> _Description of the task_
Your whole answer should be the number of lines in the material below that include the word "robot".

Start of Material provided

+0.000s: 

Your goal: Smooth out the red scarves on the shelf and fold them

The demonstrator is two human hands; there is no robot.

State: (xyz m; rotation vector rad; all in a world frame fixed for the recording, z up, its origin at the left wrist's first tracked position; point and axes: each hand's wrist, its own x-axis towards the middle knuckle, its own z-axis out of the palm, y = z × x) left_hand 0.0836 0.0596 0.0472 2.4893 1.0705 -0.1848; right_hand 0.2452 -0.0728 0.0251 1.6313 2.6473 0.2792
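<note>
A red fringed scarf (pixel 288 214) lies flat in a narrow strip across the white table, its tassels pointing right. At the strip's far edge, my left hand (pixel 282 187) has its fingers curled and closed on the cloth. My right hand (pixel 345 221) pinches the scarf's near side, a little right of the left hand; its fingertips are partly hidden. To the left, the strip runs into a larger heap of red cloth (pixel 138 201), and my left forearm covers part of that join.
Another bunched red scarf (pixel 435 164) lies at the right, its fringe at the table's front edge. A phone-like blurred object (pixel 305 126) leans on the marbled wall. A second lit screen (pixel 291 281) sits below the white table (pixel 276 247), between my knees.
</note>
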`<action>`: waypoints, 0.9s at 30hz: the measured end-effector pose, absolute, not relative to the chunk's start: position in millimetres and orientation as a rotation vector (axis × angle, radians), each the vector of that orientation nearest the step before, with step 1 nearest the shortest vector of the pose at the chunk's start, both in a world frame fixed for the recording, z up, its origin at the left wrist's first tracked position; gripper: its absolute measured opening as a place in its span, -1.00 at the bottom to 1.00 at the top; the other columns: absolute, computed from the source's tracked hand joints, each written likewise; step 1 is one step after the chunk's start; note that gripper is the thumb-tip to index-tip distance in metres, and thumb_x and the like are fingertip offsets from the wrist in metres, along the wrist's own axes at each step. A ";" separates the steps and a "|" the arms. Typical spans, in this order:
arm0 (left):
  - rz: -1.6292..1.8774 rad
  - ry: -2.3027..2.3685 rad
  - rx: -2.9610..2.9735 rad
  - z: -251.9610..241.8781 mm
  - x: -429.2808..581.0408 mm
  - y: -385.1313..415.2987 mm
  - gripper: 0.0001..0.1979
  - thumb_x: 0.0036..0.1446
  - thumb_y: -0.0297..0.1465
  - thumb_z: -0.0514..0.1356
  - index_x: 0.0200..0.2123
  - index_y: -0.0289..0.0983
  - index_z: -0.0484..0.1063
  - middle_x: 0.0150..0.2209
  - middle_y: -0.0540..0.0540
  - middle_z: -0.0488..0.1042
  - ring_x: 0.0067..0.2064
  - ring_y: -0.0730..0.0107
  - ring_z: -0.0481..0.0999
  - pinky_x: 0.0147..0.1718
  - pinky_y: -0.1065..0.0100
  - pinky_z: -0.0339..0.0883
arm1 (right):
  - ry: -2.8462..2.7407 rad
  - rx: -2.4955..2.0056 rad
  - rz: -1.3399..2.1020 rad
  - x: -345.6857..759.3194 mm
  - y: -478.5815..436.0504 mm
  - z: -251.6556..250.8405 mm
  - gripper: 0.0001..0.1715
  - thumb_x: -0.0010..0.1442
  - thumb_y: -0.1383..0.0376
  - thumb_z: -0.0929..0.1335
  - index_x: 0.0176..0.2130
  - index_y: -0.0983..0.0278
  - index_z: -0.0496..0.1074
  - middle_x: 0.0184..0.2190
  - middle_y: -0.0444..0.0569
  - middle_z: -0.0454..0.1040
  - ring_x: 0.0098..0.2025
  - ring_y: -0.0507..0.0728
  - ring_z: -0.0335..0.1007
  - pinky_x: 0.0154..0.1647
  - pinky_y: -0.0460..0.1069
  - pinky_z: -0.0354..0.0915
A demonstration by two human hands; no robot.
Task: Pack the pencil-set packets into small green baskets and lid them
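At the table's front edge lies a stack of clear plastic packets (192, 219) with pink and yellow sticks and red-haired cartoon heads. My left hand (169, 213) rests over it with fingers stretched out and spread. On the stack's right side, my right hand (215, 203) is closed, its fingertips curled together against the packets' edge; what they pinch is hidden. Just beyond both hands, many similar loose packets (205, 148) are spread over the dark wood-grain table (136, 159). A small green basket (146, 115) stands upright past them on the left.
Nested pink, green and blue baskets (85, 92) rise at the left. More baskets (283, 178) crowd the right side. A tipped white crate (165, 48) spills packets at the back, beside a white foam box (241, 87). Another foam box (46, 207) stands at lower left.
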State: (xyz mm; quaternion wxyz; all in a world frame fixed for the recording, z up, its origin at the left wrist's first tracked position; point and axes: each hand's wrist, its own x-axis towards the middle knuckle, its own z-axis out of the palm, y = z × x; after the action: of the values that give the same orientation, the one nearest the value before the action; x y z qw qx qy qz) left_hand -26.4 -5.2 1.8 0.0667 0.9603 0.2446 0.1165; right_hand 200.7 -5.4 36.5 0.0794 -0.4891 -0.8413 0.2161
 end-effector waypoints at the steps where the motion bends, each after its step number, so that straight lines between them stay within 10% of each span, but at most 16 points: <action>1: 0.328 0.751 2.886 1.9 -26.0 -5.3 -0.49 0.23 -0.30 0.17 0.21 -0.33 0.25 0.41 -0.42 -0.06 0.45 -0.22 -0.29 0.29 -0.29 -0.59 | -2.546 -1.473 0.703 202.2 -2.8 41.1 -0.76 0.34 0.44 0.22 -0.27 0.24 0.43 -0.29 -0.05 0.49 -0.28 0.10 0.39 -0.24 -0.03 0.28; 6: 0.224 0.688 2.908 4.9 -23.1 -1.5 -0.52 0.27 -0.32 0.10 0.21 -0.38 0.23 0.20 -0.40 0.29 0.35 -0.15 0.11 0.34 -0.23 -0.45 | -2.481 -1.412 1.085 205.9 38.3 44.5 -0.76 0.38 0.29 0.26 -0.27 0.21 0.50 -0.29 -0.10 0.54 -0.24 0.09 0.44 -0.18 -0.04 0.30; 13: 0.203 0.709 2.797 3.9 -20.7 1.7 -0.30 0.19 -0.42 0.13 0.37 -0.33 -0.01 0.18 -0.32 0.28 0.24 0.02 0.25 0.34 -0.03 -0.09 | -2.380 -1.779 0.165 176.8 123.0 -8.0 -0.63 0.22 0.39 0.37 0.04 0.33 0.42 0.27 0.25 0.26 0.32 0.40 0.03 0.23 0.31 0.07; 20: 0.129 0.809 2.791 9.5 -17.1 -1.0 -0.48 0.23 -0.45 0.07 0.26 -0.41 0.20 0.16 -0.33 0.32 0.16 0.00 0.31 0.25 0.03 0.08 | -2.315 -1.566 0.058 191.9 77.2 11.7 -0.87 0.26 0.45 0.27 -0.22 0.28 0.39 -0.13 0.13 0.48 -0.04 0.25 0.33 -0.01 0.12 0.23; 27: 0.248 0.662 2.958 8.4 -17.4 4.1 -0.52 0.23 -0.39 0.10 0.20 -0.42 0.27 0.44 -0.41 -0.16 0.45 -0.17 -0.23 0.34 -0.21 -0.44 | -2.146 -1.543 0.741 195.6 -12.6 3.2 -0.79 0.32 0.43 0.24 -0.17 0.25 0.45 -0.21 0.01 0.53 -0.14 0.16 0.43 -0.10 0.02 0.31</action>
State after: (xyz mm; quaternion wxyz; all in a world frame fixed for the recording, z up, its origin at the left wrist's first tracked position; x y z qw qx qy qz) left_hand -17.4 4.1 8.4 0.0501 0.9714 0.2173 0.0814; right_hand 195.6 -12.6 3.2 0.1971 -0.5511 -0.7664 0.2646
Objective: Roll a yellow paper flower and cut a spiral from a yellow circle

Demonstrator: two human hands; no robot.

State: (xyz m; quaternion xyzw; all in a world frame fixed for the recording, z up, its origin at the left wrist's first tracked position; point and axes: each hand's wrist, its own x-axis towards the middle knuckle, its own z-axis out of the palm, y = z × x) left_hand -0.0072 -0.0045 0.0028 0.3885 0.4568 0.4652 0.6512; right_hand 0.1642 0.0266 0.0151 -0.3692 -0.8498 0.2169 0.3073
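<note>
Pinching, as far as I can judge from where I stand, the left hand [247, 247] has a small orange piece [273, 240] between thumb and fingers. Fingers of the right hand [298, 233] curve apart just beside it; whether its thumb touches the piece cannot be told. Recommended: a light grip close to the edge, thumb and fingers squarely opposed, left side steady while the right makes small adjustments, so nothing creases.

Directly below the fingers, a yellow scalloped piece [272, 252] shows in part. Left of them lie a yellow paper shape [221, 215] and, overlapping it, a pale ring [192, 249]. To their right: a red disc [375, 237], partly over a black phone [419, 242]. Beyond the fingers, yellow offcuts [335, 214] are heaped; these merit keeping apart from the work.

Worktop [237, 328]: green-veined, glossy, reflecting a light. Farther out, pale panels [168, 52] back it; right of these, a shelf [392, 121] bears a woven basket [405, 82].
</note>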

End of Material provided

> _Answer section_
3